→ THE PROBLEM
Two lines mark the range in the entries below: the one holding "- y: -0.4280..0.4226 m" and the one holding "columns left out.". Set down those two and all lines between them, exactly.

[Data records]
────

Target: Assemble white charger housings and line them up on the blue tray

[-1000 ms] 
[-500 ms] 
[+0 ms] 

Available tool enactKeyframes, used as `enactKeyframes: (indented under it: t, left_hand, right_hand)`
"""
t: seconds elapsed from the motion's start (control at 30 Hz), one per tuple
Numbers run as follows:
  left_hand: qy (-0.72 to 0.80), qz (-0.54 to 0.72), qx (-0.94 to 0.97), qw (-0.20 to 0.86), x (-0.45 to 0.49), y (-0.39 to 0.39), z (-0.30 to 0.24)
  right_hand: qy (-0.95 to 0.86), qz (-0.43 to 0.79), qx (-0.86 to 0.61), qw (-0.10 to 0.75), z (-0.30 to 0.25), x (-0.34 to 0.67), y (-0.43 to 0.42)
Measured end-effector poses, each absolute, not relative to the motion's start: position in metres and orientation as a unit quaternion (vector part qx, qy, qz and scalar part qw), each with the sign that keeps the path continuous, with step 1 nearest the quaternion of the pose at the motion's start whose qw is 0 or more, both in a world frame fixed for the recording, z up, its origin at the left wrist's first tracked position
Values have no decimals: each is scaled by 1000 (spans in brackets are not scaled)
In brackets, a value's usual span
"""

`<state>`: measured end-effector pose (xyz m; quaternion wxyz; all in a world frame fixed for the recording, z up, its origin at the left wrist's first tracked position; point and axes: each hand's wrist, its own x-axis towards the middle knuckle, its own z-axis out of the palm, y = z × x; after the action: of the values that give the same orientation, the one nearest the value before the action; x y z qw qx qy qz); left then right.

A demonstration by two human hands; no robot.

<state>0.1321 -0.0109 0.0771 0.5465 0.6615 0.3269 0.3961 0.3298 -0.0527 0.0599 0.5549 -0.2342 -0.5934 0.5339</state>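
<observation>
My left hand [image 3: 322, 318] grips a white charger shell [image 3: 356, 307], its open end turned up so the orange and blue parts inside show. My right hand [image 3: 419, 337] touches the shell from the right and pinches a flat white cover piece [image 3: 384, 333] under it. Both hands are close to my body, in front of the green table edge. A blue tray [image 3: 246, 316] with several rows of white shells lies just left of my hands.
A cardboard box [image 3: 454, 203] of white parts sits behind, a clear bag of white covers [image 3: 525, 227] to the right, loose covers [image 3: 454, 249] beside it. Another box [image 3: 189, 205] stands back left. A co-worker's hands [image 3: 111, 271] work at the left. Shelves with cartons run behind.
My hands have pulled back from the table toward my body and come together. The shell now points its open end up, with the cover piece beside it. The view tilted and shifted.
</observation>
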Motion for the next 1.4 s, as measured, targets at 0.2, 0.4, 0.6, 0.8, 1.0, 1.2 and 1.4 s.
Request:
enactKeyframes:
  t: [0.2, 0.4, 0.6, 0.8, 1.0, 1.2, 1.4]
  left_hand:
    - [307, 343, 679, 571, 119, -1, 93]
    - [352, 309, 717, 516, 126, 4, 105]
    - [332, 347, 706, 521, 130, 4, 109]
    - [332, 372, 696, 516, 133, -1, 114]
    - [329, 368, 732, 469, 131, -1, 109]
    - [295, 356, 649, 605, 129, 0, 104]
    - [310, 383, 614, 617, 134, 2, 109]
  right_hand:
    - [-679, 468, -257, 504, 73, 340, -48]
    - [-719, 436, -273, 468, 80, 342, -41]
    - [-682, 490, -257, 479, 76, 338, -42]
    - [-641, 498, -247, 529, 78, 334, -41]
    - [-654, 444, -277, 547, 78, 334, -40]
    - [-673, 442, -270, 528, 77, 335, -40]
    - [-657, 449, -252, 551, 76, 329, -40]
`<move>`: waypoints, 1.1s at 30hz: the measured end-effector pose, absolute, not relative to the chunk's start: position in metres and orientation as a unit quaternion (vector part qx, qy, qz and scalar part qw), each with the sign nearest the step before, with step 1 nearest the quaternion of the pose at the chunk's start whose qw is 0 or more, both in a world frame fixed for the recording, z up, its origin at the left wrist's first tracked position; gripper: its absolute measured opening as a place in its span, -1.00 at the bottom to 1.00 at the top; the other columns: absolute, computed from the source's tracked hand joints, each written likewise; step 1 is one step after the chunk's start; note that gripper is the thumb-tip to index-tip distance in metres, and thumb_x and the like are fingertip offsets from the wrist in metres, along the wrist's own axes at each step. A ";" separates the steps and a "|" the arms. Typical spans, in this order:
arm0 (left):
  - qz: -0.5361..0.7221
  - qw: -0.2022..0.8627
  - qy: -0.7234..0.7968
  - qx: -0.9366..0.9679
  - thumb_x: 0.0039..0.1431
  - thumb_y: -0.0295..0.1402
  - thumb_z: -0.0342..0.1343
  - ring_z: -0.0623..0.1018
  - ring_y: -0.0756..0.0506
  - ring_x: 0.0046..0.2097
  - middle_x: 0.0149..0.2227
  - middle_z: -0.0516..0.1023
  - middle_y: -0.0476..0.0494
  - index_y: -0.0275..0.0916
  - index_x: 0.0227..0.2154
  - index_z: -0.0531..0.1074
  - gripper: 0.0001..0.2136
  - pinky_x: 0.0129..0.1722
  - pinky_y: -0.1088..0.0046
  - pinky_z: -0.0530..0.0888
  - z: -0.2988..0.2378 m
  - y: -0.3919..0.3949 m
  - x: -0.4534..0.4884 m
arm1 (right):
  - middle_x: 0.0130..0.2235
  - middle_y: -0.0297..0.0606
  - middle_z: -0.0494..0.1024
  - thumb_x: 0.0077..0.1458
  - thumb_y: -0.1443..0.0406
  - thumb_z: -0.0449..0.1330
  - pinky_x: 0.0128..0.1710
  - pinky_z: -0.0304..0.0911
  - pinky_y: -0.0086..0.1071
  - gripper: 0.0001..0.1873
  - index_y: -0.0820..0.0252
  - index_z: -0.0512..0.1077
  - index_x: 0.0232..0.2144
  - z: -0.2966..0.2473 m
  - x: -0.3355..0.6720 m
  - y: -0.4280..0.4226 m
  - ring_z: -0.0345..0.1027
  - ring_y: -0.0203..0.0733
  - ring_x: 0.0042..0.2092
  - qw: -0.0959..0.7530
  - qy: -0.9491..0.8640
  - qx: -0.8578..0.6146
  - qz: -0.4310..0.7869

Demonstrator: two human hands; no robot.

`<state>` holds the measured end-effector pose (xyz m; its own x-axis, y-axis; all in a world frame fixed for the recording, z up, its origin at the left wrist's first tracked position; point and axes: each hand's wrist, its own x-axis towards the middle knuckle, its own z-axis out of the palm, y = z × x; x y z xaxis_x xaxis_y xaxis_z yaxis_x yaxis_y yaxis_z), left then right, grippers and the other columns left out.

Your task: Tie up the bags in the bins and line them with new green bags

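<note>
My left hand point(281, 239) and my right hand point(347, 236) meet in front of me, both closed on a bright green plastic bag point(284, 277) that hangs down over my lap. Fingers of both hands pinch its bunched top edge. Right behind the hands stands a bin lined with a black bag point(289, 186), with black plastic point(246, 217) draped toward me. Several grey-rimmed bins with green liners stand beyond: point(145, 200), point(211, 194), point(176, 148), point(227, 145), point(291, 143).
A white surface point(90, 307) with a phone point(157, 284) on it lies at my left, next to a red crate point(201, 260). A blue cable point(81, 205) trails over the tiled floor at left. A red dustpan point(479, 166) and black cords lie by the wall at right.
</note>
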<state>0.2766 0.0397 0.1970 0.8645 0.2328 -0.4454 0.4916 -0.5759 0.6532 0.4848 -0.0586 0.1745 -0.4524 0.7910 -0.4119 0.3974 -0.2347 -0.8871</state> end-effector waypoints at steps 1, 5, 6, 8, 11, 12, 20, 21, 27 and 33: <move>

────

→ SOLVED EXERCISE
  - y: -0.4280..0.4226 m
  - ring_z: -0.0345..0.1027
  - ring_y: -0.0203..0.0733
  - ring_x: 0.0042..0.2092
  - qw: -0.0959..0.7530
  - qy: -0.9491..0.8640
  - qx: -0.8578..0.6146
  - qz: -0.4310..0.7869

Demonstrator: two human hands; no robot.

`<state>` holds the measured end-effector pose (xyz m; its own x-axis, y-axis; all in a world frame fixed for the recording, z up, its origin at the left wrist's first tracked position; point and axes: each hand's wrist, its own x-axis towards the middle knuckle, its own z-axis out of the palm, y = z × x; x y z xaxis_x xaxis_y xaxis_z yaxis_x yaxis_y yaxis_z), left then right, grippers and the other columns left out.

Nothing remains open in this exercise.